[DATA PROVIDED]:
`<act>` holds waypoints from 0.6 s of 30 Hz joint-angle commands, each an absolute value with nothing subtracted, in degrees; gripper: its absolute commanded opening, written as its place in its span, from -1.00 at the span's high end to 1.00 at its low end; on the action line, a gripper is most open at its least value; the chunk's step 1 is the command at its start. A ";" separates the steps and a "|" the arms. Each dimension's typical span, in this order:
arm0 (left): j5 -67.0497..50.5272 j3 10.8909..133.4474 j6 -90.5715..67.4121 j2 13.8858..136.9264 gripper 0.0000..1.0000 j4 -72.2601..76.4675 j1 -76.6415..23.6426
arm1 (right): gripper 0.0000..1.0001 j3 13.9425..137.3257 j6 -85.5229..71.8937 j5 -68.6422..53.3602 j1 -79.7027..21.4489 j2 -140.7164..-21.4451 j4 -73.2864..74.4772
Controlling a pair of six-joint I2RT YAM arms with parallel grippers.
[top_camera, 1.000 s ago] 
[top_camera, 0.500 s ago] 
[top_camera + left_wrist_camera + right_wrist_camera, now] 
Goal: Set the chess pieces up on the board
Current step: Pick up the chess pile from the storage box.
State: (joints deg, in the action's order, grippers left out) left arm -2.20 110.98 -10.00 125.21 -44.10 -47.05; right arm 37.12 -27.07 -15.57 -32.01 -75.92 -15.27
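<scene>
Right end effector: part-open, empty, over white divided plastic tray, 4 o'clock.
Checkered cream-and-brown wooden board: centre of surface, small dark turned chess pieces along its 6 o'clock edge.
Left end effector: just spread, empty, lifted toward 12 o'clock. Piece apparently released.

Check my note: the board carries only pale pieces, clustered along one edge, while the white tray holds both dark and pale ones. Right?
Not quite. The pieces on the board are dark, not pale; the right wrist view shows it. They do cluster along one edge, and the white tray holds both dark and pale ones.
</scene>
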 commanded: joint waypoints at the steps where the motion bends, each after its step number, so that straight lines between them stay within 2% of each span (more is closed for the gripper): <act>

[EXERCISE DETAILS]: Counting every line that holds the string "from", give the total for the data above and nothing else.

[COMPLETED EXERCISE]: 2